Her profession is still considered essential, but not the education of her daughters who are now confined to home as she tries to school them and keep her ­maternity clinic running.

“I wanted to stay because I love my country and I didn’t want to leave my patients,” Shefajo says.

“I thought, if I leave the country I will be nothing. But I have three daughters who are now not at school.

“I want to leave, for their education, for their future, but there is no way right now.”

Her extended family – many also doctors in Europe and central Asia – have tried to help, but without visas, or foreign embassies from which to secure them, little can be done.

Her two youngest could return to primary school but she worries about security, and the effect on her 14-year-old – a bright teenager who tells Inquirer she wants to be a surgeon or a politician – if she has to stay home while her sisters go to class.

The family is also running out of money as fewer patients can afford even heavily discounted fees.

Among those who can still scrape the money together, there are many more anaemic mothers-to-be and low-birth-weight babies thanks to basic medicine shortages and the collapse of the banking system that is forcing millions to go without meals.

Shefajo is using her own money to keep the clinic going but she knows that cannot last.

Her husband still works at Kabul’s biggest pubic hospital even though he hasn’t been paid in five months.

“I push him to go for the sake of his patients because he’s such a good doctor,” she says.

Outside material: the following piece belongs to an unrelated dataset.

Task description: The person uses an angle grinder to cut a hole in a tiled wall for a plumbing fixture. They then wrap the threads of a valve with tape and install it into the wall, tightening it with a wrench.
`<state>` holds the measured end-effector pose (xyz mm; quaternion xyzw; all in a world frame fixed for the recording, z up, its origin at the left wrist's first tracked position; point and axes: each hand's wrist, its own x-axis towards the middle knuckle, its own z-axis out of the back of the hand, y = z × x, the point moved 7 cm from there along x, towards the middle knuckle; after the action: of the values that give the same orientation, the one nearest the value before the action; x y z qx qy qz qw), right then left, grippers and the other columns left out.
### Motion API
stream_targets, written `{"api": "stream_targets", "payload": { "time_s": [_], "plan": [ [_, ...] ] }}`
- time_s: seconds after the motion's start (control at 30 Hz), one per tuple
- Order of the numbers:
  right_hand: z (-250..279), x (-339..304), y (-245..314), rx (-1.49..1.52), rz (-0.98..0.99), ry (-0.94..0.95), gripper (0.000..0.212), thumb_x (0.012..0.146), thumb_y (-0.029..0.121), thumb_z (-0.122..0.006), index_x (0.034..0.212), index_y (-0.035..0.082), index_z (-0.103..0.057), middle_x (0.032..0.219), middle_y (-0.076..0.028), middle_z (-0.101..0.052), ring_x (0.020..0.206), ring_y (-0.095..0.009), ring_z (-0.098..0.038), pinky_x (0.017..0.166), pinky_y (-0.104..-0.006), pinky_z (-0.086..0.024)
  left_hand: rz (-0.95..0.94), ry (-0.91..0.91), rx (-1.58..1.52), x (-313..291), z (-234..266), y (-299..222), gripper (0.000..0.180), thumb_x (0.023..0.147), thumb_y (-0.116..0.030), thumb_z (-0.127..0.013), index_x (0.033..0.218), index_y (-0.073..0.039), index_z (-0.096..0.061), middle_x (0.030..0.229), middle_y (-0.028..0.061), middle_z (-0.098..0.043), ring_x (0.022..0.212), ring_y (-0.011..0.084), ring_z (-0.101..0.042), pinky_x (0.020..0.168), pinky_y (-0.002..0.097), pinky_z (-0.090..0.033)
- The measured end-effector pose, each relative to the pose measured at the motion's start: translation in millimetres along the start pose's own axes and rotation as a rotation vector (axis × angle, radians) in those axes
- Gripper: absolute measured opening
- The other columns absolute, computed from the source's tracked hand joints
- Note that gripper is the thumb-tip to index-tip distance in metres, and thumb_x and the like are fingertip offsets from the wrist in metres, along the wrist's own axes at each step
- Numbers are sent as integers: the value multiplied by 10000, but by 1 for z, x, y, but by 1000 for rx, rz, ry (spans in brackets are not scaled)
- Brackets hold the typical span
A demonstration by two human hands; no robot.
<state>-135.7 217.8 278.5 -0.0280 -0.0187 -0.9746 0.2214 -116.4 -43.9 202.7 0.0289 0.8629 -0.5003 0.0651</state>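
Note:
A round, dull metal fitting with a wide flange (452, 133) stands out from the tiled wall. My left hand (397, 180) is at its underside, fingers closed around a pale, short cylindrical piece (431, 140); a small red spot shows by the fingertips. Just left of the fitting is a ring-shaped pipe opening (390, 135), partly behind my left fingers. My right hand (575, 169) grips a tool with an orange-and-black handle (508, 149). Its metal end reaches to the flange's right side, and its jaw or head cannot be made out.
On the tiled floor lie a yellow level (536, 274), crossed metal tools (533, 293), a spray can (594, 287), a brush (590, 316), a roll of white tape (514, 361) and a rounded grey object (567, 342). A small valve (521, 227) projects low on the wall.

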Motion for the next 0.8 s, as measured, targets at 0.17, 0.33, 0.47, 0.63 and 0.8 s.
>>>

With billions of dollars in foreign health funds stalled for fear of it falling into Taliban hands, 2331 clinics have closed, leaving 25,000 health workers unemployed and millions of Afghans with no access to medical services.

Obaidullah Baheer visits Shamsa orphanage on the outskirts of Kabul.
Obaidullah Baheer visits Shamsa orphanage on the outskirts of Kabul.

“That has put unimaginable pressure on those still operating,” says Shefajo.

Skeletal children crowd onto single beds and women give birth on the floor.

In such dire circumstances, more people are threatening to report doctors to the Taliban if they won’t admit relatives, she adds.

“For now doctors are working for God but one day our energy will be finished. There is no solution to these problems right now.”

WHERE many see hopelessness and struggle, Obaid Azimi (not his real name) sees ­opportunity and the chance to live under a true Islamic governance system, though not the brutal theocracy the Taliban ran when it was last in power from 1996 to 2001.

He hopes a more classical Islam will one day underpin Afghan society, where women and girls may freely access all levels of education and go on to work in schools, health, business and “specific ­government positions that Islam provides”.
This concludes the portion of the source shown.